Искренним восхищением, отеческой заботой маститого поэта было проникнуто его отношение к молодому гению русской словесности: «Ты имеешь не дарование, а гений. <…> Ты рожден быть великим поэтом; будь же этого достоин. <…> По данному мне полномочию предлагаю тебе первое место на русском Парнасе» (4, 510–511); «Ты создан попасть в боги — вперед. Крылья у души есть! Вышины она не побоится, там настоящий ее элемент! Дай свободу этим крыльям, и небо твое. Вот моя вера. Когда подумаю, какое можешь состряпать для себя будущее, то сердце разогреется надеждою за тебя» (4, 509); «ты <…> мог бы быть честью и драгоценностию России» (4, 514).

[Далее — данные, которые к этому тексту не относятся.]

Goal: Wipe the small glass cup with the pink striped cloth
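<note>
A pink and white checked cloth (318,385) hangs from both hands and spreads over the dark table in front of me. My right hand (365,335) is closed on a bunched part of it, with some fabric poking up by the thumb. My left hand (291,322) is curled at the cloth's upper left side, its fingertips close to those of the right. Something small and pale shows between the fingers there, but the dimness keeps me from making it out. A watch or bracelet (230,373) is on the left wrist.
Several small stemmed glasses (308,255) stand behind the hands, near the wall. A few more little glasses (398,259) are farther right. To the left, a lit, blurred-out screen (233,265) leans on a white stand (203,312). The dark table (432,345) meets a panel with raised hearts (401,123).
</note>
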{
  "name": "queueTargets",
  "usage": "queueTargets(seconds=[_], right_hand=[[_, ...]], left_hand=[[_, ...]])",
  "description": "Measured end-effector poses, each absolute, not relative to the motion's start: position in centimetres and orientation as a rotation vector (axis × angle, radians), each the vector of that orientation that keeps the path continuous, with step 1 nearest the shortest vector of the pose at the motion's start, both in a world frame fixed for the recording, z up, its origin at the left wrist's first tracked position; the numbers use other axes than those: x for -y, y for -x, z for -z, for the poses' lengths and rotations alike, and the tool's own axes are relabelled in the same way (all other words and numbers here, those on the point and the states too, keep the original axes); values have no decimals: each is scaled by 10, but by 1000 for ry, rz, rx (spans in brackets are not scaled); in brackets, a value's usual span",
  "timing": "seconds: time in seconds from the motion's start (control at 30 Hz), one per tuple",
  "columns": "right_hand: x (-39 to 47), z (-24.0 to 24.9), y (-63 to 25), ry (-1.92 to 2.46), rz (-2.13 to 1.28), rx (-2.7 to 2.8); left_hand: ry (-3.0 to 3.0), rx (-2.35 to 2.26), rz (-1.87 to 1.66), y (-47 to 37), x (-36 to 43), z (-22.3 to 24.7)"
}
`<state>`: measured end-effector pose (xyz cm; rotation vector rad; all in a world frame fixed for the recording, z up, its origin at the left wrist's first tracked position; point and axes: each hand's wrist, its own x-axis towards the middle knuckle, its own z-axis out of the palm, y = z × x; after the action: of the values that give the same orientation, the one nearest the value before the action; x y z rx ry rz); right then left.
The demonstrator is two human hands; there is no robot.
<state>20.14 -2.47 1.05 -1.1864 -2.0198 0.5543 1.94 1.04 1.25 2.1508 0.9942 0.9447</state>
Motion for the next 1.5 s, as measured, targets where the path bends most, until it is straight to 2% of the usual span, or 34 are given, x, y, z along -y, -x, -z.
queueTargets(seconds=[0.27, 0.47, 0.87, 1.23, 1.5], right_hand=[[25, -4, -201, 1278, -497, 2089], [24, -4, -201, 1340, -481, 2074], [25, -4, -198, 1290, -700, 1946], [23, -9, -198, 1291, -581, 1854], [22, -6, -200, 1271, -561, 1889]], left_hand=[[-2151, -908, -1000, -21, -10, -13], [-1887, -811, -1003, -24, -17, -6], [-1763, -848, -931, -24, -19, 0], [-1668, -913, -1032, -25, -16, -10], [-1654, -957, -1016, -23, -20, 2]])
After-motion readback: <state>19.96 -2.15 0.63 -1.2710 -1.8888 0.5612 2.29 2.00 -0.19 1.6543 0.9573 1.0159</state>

Исполняя обязанности просветителя наследника престола, Жуковский не запер за собой дворцовые двери, не отгородился от своих вольнодумных, оппозиционно настроенных товарищей. Напротив, рискуя навлечь на себя царский гнев, поэт использовал все возможности, чтобы ходатайствовать за друзей, защищать, отводя неминуемую опасность, смягчать их участь; постоянно хлопотал о несправедливо гонимых и притесняемых. Так, Жуковскому удалось оказать помощь Лермонтову, Гоголю, Киреевскому, декабристам Тургеневу, Кюхельбекеру, Якушкину и многим другим.

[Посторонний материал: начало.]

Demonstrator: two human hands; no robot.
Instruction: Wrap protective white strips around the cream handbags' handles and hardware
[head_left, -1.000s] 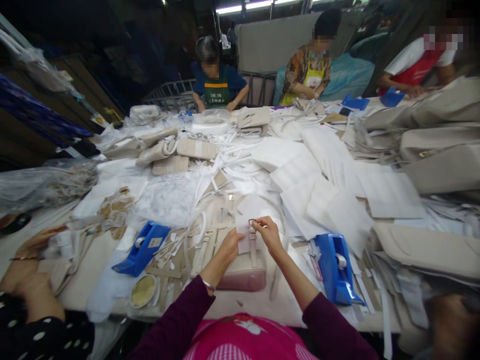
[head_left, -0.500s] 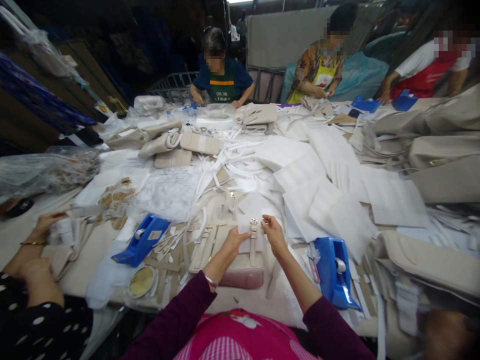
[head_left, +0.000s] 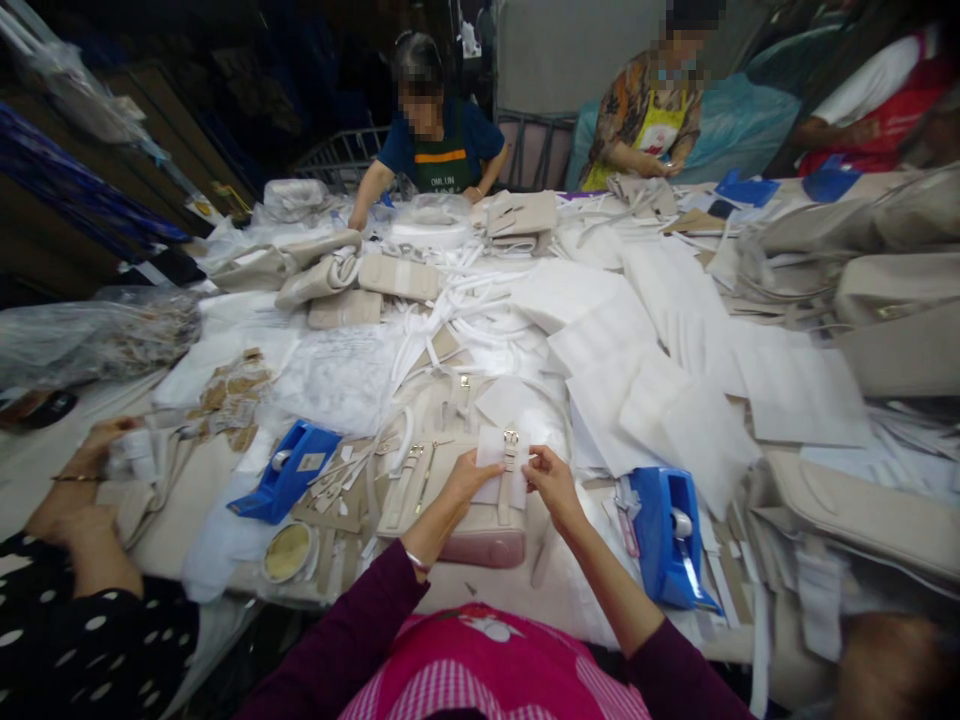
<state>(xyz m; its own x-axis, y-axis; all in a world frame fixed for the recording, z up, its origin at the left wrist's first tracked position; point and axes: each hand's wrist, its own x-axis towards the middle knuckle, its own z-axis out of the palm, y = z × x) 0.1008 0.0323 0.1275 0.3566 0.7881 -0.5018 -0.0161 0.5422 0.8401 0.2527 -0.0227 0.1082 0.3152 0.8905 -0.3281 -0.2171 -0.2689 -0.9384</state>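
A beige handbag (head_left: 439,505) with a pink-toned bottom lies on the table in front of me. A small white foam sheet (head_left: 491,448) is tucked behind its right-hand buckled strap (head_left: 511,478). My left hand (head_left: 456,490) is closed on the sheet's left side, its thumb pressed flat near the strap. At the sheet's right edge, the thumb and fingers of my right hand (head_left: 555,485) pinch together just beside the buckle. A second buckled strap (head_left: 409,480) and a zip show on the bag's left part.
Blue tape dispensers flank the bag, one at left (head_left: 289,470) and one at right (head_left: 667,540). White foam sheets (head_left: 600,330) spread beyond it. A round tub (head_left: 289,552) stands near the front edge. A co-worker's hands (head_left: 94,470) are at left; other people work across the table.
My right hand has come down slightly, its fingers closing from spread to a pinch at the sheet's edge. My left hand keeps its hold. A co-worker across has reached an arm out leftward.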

В то же время поэт никогда не искал для себя лично материальных выгод, чинов и наград, сохранял человеческое достоинство, не раболепствовал перед власть имущими, сильными мира сего. Наоборот, в острых эпиграммах он порицал льстивых угодников-царедворцев, готовых униженно пресмыкаться перед вышестоящими и подавлять нижестоящих на неправедно устроенной социальной лестнице:
Трим счастия искал ползком и тихомолком;
Нашел — и грудь вперед, нос вздернул, весь иной!
Кто втерся в чин лисой,
Тот в чине будет волком (1, 71).
Возвышенное благородство, душевная щедрость, глубина переживаний Жуковского нашли полное воплощение в его лирике, воспевающей христианские идеалы, красоту, душевную чистоту, любовь, дружбу, стремление к совершенству, надмирные ценности, жизнь в Боге.

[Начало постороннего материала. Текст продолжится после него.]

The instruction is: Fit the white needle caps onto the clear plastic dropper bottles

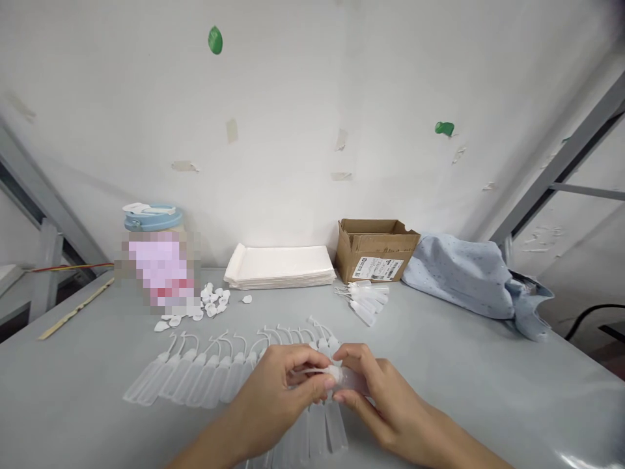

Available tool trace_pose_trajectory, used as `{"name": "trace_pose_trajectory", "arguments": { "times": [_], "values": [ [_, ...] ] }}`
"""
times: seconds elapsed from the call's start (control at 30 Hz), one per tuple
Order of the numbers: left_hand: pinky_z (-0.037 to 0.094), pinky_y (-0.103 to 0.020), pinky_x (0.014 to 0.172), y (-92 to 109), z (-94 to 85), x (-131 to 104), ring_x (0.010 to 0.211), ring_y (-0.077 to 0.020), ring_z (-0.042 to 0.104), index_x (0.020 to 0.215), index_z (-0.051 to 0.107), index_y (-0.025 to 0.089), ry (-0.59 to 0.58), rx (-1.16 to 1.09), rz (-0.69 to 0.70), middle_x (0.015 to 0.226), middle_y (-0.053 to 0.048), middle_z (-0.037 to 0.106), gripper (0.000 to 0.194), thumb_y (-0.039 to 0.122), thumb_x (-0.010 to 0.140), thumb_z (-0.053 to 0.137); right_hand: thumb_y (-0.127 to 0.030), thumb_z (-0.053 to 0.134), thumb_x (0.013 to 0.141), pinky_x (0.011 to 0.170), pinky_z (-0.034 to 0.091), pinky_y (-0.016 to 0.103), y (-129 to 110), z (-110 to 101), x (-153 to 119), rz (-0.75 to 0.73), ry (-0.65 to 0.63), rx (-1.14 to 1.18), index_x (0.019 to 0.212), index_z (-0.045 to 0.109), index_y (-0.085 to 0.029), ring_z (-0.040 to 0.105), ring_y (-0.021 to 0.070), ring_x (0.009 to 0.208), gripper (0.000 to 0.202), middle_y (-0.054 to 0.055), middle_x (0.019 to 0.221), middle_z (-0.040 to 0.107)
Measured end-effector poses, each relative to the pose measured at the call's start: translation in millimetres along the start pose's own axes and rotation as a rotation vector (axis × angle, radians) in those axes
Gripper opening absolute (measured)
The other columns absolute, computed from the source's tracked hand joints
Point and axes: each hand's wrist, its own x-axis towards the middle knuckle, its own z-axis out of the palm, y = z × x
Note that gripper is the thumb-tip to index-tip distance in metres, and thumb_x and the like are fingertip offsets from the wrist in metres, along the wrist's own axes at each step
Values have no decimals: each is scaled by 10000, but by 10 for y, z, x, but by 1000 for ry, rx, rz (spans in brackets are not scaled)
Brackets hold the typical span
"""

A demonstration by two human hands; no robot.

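Observation:
Just above the grey table (439,365), my two hands meet over a small translucent plastic bottle (355,380). My right hand (383,394) pinches its body from the right. Fingers and thumb of my left hand (288,384) close on the white cap (334,372) at its neck, with a thin white strap running back between them. Part of the cap and bottle is covered by fingertips. Under and left of my hands lies a row of similar flat translucent bottles (208,381) with white caps and looped straps; my left hand hides some of them.
Loose white round pieces (212,299) lie at the back left, by a blurred container with a blue lid (153,218). Folded white sheets (283,266), an open cardboard box (375,251), several more bottles (366,305) and a blue cloth (459,277) line the back.

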Motion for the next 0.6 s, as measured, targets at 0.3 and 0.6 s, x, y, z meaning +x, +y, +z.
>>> {"name": "trace_pose_trajectory", "arguments": {
  "times": [0.3, 0.6],
  "values": [
    [445, -203, 627, -31, -23, 5, 715, -133, 599, 883, 670, 200, -2, 275, 270, 804, -14, 674, 127, 211, 852, 548, -350, 458, 921, 618, 388, 253, -55, -65, 16, 216, -158, 442, 1112, 374, -265, 466, 119, 618, 225, 0, 852, 614],
    [425, -209, 674, -35, -20, -36, 684, -107, 558, 886, 647, 185, -42, 361, 340, 764, 10, 643, 129, 163, 877, 521, -432, 442, 923, 596, 329, 241, -24, -79, 25, 265, -272, 651, 1078, 354, -260, 362, 107, 601, 248, -40, 742, 494]
  ]
}}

В финале элегии «Сельское кладбище», созданной в молодые годы, Жуковский говорил о своем лирическом герое-поэте, словно бы о себе самом:
Прохожий, помолись над этою могилой;
Он в ней нашел приют от всех земных тревог;
Здесь все оставил он, что в нем греховно было,
С надеждою, что жив его Спаситель-Бог (1, 33).
Алла НОВИКОВА-СТОГАНОВА,
доктор филологических наук, профессор,
член Союза писателей России (Москва),
историк литературы
_______________________________________________________
* Жуковский В. А. Собрание сочинений: В 4-х т. — М.; Л.: ГИХЛ. — Т. 1. — С. 99. Далее ссылки на это издание приводятся в тексте с указанием тома и страницы.